The Narrative Approach

“If language no longer carries the public truth,
it no longer can build  the public trust.”


Our traditional repositories of stories are under fire. There is a lack of trust and belief in education, law, the church, Wall Street, police, government, big business, and the media. Without this trust and belief, the social fabric becomes threadbare. How can we rebuild trust? By deciding to tell better stories, and committing to creating new stories. New and more ennobling stories are needed, and they need to be created by those who understand how story does its work.


For over 20 years, Storywise has focused on narrative dynamics  and  sought to build a better understanding of how and why stories work. Using this understanding, we teach people to enact a narrative ethics that assumes everyone has a story, and every story needs to be heard,  and to build these practices into every negotiation, or mediation, or program of change.

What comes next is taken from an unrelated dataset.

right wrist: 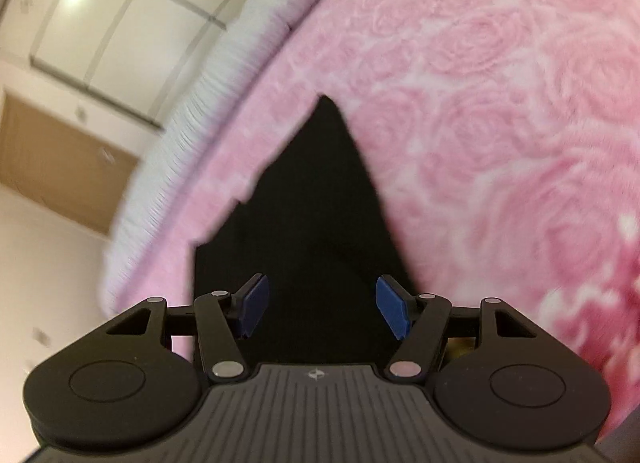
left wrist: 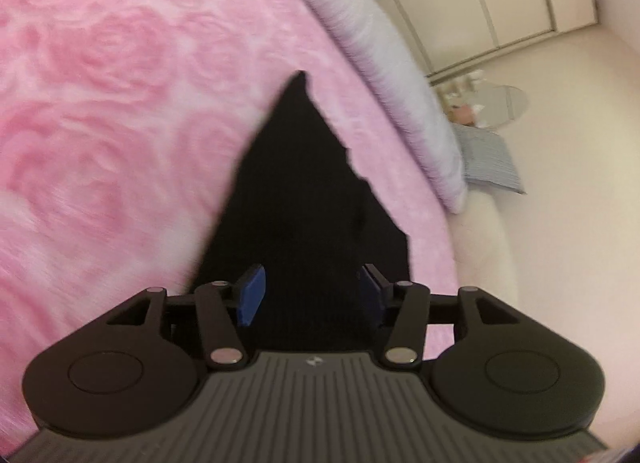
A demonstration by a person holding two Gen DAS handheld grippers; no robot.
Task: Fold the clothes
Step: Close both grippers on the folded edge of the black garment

Our core focus is helping everyone explore how story works and how to work stories. Through our seminars, we help participants decipher story codes, genres and patterns to discover emerging meanings. We teach how to seek out the ghosts of dead or forgotten stories in a culture. We examine how public stories are scripted and shape our perceptions and decisions in unconscious ways. Raising the level of our narrative consciousness enlarges the domain of choice for us as both citizens and consumers, because capitalism has become more and more the “manufacture and selling of stories.”


Storywise has always seen itself as a form of consumer protection. No story is innocent. When we buy harmful stories, we put our economy at risk, our earth in peril, and greatly reduce our  chances to live humanly harmonious lives. In war zones, stories are as much weapons as guns and bombs. As a citizen, we need to be vigilant, always asking “What story am I being sold now, and why do they want me to buy it?” As a wise man once said, ” Beware the breathless salesperson!”


It is no longer enough for people to learn how to read and write. They have to learn a new 21st century narrative literacy that empowers them to know when a story is nothing but manipulation, when a story invites them to conspire in their own self-diminshment, or when stories are mean and demeaning.

Knowing how to better read and interpret a story’s intentions allows us to choose, and to escape the thrall of  media hype, political demagoguery and headline news that assumes we cannot ever think for ourselves.